[Dataset items]
-------

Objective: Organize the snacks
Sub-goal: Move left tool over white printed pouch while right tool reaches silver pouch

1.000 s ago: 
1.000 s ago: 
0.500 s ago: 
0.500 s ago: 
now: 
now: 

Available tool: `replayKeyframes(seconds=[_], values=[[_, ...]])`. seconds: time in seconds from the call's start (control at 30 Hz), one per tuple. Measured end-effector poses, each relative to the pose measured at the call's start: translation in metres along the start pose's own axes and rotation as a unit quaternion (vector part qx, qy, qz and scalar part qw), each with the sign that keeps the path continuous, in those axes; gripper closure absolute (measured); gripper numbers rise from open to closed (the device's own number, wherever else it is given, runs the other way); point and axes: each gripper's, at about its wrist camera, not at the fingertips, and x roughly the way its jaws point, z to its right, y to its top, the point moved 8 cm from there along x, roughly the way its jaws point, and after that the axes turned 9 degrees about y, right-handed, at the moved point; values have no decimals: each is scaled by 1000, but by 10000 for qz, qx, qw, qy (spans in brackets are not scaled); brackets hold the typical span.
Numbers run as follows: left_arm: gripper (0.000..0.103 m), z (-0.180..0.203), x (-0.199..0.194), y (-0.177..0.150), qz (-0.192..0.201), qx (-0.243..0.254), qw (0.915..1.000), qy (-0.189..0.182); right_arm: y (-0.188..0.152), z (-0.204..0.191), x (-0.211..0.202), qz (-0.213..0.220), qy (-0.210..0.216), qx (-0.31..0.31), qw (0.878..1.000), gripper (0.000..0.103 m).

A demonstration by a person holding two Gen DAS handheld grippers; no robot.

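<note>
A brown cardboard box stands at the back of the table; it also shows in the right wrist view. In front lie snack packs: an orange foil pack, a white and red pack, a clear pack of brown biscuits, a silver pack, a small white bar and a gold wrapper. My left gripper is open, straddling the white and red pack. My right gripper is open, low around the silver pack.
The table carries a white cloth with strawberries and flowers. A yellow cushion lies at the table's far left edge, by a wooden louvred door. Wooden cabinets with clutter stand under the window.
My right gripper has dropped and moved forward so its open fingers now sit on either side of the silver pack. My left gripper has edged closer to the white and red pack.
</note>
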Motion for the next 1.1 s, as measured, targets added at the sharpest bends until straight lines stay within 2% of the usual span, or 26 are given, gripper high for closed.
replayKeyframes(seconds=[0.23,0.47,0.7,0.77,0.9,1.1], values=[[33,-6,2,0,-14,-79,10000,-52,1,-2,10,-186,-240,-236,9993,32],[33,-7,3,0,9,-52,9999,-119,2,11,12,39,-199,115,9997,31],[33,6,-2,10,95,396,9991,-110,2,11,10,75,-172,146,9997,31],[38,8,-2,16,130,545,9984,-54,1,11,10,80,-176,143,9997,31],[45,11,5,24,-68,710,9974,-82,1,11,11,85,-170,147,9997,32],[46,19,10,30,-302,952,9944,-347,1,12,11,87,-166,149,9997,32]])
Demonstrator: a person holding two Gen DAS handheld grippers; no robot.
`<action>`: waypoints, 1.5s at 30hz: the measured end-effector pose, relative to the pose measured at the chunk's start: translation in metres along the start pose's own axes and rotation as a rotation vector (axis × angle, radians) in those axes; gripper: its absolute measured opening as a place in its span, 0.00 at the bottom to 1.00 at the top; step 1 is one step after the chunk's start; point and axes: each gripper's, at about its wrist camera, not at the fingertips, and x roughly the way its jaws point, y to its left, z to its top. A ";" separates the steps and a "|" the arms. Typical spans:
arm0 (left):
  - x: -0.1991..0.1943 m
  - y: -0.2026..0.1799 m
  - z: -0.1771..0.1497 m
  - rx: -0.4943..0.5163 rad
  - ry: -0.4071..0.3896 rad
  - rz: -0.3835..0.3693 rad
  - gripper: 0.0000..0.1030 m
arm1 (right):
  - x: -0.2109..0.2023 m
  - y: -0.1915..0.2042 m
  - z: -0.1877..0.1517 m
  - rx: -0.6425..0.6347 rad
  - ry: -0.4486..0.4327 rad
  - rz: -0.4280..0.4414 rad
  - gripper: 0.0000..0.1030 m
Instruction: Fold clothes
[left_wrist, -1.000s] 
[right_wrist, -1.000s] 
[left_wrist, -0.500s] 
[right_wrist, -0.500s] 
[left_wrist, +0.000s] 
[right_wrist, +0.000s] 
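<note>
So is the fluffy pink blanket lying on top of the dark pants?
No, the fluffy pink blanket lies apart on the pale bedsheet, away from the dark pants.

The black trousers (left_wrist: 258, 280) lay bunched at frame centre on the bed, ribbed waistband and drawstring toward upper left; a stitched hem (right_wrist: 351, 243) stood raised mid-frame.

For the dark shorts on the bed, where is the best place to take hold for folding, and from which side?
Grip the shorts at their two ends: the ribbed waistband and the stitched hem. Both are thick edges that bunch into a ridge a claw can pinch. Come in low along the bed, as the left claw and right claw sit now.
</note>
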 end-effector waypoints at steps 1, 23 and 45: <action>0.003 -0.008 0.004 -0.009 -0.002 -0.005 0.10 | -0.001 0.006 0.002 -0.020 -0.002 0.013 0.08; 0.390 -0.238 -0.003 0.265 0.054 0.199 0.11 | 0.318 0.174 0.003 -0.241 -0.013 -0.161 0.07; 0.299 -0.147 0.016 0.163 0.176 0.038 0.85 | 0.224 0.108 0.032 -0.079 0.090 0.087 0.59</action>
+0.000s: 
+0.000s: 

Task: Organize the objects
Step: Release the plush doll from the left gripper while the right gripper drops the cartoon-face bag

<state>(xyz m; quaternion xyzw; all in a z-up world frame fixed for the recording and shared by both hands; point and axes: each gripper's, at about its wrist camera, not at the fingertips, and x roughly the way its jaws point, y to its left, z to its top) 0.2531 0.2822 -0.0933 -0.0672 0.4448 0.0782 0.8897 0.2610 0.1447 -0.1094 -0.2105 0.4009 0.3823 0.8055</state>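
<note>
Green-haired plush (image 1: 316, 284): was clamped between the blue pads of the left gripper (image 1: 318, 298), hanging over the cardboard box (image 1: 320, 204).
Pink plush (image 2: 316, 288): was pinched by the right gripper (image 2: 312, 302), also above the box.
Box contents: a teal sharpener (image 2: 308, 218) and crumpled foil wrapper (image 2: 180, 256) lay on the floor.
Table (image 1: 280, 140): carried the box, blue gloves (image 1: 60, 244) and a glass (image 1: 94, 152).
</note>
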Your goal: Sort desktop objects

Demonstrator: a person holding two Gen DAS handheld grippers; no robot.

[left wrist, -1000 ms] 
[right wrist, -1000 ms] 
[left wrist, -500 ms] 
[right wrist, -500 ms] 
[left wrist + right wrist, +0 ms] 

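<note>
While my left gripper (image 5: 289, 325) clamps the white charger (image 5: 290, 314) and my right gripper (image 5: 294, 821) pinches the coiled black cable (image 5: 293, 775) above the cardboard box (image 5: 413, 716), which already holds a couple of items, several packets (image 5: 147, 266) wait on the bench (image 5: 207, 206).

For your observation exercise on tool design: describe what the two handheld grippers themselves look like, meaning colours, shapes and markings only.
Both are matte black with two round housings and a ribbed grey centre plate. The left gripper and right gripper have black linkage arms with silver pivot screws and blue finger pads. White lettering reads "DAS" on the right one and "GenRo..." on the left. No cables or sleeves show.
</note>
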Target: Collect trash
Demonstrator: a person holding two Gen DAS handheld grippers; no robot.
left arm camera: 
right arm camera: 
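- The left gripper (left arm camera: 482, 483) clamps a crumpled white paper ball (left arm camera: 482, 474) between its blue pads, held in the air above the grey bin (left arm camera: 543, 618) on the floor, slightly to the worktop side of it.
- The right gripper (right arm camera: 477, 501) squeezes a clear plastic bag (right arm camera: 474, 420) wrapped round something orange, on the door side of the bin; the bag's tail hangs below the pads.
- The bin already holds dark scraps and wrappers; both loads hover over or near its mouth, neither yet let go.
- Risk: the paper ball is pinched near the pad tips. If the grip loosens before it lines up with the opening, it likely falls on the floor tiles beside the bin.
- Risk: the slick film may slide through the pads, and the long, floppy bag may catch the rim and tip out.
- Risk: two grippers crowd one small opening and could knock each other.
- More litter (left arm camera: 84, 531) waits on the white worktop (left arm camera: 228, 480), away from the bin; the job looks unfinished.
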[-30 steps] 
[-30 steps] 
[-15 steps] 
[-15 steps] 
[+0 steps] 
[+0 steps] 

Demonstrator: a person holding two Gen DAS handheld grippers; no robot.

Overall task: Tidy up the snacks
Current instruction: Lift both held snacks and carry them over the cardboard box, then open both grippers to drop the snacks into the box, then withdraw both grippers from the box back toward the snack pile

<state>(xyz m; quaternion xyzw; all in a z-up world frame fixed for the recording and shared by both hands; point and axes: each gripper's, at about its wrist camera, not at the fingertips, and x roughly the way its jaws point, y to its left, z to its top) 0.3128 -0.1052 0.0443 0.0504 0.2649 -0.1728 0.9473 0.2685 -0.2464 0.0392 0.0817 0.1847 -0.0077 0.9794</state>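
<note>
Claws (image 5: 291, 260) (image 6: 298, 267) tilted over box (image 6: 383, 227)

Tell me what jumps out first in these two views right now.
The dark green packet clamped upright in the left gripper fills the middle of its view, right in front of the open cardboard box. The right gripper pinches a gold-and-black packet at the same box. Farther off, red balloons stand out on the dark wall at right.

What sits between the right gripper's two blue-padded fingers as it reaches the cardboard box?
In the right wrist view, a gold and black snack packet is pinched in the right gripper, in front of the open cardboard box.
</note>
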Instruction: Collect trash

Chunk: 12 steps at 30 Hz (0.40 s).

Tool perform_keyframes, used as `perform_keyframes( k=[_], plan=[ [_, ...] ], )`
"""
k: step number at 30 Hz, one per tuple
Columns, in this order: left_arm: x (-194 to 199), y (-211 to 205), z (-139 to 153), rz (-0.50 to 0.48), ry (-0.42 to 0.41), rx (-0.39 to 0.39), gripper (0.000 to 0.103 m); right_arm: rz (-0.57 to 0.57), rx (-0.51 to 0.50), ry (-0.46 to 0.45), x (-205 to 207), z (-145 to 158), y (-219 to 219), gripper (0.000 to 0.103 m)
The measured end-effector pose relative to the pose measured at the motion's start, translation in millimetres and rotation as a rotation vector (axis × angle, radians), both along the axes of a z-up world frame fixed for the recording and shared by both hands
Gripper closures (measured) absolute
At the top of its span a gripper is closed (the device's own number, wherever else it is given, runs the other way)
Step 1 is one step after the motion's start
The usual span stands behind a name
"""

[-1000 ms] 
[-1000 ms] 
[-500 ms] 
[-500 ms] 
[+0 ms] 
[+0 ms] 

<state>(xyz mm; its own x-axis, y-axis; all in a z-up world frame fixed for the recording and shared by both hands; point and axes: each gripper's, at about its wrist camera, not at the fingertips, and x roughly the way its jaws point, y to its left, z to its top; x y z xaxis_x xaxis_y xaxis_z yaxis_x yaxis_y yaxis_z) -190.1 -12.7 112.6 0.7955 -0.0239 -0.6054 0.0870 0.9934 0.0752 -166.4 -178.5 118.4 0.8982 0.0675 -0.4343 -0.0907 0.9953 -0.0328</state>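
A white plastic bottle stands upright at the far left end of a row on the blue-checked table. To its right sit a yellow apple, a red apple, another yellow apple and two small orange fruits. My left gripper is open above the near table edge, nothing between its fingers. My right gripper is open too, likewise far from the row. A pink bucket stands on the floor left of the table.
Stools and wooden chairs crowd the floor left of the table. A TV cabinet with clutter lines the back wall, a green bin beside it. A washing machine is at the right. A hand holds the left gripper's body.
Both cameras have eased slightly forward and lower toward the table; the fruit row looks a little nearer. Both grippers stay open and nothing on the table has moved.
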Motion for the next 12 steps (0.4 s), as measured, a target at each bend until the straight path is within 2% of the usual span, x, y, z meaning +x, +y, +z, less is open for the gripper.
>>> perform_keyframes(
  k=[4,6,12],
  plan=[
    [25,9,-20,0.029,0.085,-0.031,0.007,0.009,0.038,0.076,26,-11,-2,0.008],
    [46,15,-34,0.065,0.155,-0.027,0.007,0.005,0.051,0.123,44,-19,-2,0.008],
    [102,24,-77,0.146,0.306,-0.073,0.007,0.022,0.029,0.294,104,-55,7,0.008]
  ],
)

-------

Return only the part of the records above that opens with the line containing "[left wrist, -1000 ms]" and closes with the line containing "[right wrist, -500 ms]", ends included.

[left wrist, -1000 ms] 
[right wrist, -1000 ms] 
[left wrist, -500 ms] 
[right wrist, -500 ms] 

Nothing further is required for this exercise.